Authors: Hu, Mingyang, Yang, Hexiong, Huo, Xiaojia, Lian, Bin
Source: CrystEngComm; 7/28/2025, Vol. 27 Issue 28, p4816-4825, 10p
Subject Terms: X-ray diffraction, CRYSTAL structure, THERMOGRAVIMETRY, STABILITY (Mechanics), GLYCOLATES, CRYSTALLIZATION, HYDRATION, SPECTROMETRY
Abstract: The process of glycolate crystallization is well documented; however, research on the formation of potassium chelate with glycolate and the characteristics of the resulting crystals remains limited. In this study, a potassium glycolate hemihydrate (PGH) crystal, ideally K(C2H3O3)·0.5H2O, was obtained by freeze-drying, evaporation, and liquid phase diffusion.
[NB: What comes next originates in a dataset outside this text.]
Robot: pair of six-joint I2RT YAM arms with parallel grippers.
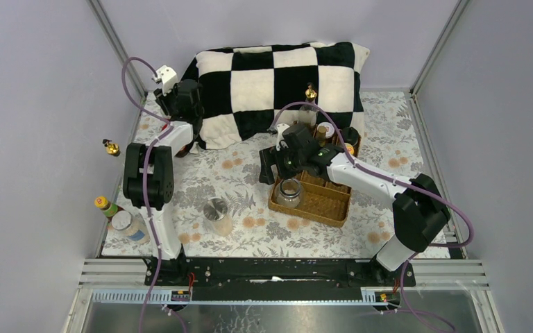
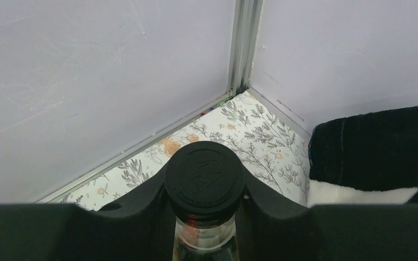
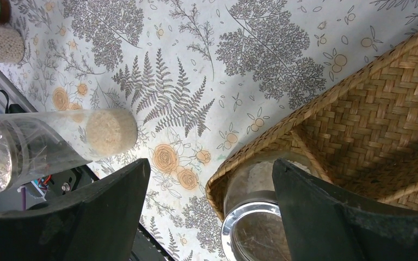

PGH was characterized by single-crystal X-ray diffraction, Fourier transform infrared spectroscopy, Raman spectroscopy, DFT calculation, thermogravimetric analysis, and powder X-ray diffraction refinement. A structurally similar compound, potassium glycolate glycolic acid [K(C2H3O3)(C2H4O3), PGGA], was synthesized for comparison. The results revealed that PGH is monoclinic with the space group P21/m and unit cell parameters a = 5.8982(1), b = 7.2515(1), c = 11.0270(1) Å, β = 102.253(1)°, and V = 460.890(11) Å3. The infrared and Raman spectra of PGH and PGGA exhibit notable similarities and are highly consistent with the calculated infrared spectra calculated. Thermogravimetric analysis indicated that PGH dehydrated at approximately 60 °C; however, further experiments showed that PGH gradually transformed into PGGA at 30 °C. This study provides new insights into the bonding behavior of glycolate and the stability of its crystalline forms. [ABSTRACT FROM AUTHOR]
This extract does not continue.